TASK REQUIREMENTS> Your result should be the lines holding the word "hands", copied from the entries below.

STUDY MATERIAL>

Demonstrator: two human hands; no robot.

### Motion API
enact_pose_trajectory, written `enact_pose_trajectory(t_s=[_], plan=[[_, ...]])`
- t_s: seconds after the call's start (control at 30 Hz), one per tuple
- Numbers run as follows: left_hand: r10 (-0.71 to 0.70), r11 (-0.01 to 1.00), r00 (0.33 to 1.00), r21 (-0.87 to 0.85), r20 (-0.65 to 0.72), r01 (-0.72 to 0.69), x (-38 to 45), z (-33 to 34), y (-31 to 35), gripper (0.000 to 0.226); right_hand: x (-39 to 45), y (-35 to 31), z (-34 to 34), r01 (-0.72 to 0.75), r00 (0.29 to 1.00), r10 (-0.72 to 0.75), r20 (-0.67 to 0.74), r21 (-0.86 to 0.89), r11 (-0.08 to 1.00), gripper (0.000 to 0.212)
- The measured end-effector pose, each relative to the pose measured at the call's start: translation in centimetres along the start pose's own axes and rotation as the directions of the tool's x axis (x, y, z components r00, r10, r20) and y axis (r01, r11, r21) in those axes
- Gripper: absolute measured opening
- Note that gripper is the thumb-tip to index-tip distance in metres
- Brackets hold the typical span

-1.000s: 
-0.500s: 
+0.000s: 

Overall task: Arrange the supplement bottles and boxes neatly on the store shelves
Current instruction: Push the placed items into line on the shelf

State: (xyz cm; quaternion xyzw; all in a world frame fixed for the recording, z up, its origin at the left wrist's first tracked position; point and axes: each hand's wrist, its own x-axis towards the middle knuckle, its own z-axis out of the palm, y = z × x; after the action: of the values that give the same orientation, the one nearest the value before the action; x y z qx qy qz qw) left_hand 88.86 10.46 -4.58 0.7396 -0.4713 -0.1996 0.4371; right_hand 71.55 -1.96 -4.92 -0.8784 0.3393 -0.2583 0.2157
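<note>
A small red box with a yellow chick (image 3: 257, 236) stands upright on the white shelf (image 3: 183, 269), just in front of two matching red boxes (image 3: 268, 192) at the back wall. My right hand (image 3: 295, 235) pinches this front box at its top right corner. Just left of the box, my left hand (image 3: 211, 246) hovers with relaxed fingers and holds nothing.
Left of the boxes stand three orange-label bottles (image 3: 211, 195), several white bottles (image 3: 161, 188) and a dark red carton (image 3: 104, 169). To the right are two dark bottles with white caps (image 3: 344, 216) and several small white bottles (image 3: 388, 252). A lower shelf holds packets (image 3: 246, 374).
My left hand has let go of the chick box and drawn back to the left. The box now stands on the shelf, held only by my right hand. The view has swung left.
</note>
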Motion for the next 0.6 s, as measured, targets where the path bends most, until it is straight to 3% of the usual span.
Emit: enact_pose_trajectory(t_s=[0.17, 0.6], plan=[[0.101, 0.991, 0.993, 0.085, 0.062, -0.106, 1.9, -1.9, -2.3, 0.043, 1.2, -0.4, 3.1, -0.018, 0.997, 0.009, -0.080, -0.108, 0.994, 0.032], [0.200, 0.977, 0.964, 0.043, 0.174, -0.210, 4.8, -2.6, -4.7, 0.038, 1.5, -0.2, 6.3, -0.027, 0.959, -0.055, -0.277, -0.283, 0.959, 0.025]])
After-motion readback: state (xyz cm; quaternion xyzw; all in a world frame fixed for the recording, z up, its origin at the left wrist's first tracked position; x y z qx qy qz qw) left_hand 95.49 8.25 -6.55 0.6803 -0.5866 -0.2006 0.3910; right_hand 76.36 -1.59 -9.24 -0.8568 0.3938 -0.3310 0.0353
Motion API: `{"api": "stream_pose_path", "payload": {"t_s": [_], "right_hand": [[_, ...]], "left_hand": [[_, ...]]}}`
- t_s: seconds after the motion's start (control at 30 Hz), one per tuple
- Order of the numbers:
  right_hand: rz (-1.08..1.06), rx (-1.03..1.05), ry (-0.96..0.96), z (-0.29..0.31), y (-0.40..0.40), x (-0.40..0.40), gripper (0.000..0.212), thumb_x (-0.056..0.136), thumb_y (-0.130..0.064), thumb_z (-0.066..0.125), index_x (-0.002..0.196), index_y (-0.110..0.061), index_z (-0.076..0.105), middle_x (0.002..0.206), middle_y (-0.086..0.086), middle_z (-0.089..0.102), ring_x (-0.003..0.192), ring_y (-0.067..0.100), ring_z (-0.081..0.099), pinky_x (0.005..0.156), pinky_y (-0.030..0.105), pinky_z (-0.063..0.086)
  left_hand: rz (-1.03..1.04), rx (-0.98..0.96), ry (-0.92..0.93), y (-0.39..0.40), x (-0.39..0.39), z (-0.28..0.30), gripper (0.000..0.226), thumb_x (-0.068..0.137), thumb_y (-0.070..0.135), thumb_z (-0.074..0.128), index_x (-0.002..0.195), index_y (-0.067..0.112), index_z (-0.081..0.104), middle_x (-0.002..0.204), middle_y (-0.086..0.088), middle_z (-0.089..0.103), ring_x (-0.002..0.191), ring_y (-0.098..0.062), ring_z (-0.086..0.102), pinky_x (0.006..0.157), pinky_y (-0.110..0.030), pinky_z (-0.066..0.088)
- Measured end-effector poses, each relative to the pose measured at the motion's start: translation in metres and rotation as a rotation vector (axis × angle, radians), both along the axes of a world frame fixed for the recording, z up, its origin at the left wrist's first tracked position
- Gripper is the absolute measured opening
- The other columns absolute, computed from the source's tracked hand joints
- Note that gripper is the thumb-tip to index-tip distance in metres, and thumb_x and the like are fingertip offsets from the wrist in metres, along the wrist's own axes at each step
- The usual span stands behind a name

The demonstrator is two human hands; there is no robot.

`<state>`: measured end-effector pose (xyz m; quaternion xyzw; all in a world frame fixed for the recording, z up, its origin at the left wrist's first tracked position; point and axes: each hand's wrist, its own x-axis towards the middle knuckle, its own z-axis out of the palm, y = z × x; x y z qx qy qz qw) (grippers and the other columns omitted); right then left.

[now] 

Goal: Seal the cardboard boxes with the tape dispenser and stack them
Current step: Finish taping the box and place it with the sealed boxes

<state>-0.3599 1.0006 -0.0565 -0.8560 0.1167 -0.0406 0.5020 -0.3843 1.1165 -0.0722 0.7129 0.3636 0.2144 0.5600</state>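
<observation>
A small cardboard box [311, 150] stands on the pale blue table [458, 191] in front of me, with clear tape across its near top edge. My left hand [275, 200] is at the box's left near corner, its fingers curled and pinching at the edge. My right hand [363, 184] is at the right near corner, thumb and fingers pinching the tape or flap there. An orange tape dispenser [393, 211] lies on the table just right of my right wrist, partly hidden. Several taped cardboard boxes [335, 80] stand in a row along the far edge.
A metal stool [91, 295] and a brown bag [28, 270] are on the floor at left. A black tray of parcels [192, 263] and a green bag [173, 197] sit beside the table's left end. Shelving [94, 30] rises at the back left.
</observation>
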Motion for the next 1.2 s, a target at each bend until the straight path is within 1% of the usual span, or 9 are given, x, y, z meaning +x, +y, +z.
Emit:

FINAL ANSWER>
Demonstrator: two human hands; no robot.
The demonstrator is two human hands; there is no robot.

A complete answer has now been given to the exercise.